Work to complete: Within the material below, transcribe exactly the lines from the one holding "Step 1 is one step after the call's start" through the one holding "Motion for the", keeping both ends and skipping the rest.

Given material:
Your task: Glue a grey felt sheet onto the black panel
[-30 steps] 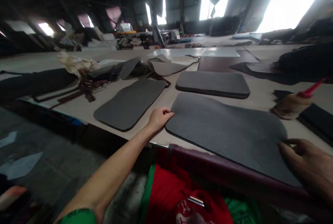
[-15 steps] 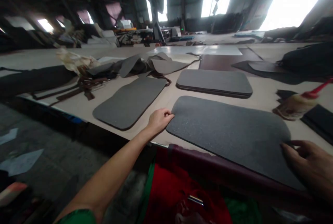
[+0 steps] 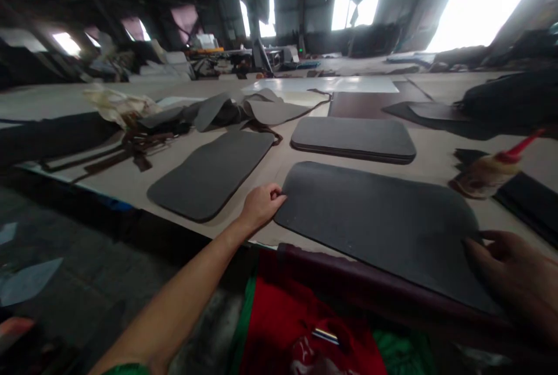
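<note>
A dark grey rounded sheet [image 3: 370, 221] lies flat at the front of the table, its lower edge over a rolled maroon cover. At its left edge, my left hand [image 3: 261, 205] is closed, thumb and finger pinching the rim. My right hand [image 3: 510, 264] grips the right edge between thumb and curled fingers, partly in shadow. Behind this sheet is a neat stack of similar grey pieces [image 3: 353, 138]. Another grey piece [image 3: 213, 174] rests to the left of my left hand. A glue bottle [image 3: 486, 176] with a red nozzle stands tilted beyond my right hand.
Crumpled grey offcuts [image 3: 257, 109] and brown strips [image 3: 139, 145] lie at the back left of the table [image 3: 261, 235]. A dark heap [image 3: 514, 102] sits at the far right. Papers [image 3: 32, 279] are on the floor at left.
The whole view has shifted slightly, so things on the table appear a little further left. Both hands keep their hold on the sheet's two ends.
</note>
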A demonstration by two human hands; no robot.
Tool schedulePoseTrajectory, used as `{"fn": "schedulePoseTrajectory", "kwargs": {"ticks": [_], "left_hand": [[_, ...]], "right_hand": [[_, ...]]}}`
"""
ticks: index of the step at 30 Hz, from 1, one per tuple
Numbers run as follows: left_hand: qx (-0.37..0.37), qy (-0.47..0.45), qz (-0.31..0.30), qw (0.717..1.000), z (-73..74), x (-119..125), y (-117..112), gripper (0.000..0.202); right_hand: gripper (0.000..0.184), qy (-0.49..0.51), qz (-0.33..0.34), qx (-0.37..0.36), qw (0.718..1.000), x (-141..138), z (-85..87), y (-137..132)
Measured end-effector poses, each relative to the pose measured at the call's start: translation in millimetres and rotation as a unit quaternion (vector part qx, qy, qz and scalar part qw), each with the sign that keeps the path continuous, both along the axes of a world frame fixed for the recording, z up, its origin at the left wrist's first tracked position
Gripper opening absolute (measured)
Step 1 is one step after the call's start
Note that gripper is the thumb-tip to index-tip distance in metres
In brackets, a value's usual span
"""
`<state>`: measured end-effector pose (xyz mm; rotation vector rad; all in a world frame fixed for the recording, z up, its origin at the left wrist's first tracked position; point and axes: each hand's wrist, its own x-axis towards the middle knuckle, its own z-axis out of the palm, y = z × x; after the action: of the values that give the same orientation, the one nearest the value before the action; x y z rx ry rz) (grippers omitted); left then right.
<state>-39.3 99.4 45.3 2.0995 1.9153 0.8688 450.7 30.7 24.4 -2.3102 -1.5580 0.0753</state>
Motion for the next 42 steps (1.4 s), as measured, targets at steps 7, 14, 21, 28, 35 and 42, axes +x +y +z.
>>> {"fn": "schedulePoseTrajectory", "kwargs": {"ticks": [7,14,21,28,35,42], "left_hand": [[0.091,0.056,0.009,0.994,14.5,-8,-5,0.045],[0.102,0.150,-0.197,0.963,41.5,55,45,0.016],[0.058,0.223,-0.208,0.951,-3.8,87,87,0.056],[0.049,0.246,-0.197,0.948,-13.2,75,95,0.062],[0.062,0.201,-0.177,0.962,-10.3,72,96,0.060],[0.062,0.167,-0.199,0.964,-1.3,61,78,0.051]], "right_hand": [[0.066,-0.016,-0.042,0.090,0.995,-12,23.8,-14],[0.046,-0.075,0.276,0.165,0.944,-97,66.0,32],[0.063,-0.066,0.365,0.083,0.925,-176,39.9,99],[0.095,-0.072,0.206,-0.016,0.976,-121,18.5,94],[0.085,-0.105,0.078,-0.056,0.990,-38,6.2,41],[0.070,-0.140,0.102,0.053,0.983,-15,12.1,-17]]}}
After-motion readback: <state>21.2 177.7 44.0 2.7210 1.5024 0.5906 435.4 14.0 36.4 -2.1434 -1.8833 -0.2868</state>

Answer section:
Step 1 is one step after the call's start
Note that gripper is the thumb-tip to index-tip distance in metres
In brackets, a value's usual span
"""
`<state>`: measured end-effector pose (xyz mm; rotation vector rad; all in a world frame fixed for the recording, z up, its origin at the left wrist's first tracked position; point and axes: each hand's wrist, its own x-axis towards the middle knuckle, its own z-axis out of the palm, y = z × x; after the action: of the values that give the same orientation, the one nearest the value before the action; x y z rx ry rz) (grippers omitted); left then right.
<state>-39.3 99.4 45.3 2.0995 1.9153 0.8688 450.7 30.7 24.4 -2.3102 -1.5580 0.0753</state>
Motion for the next 42 steps (1.4 s), as measured, targets at steps 7, 14, 21, 28, 35 and 42, axes +x +y +z.

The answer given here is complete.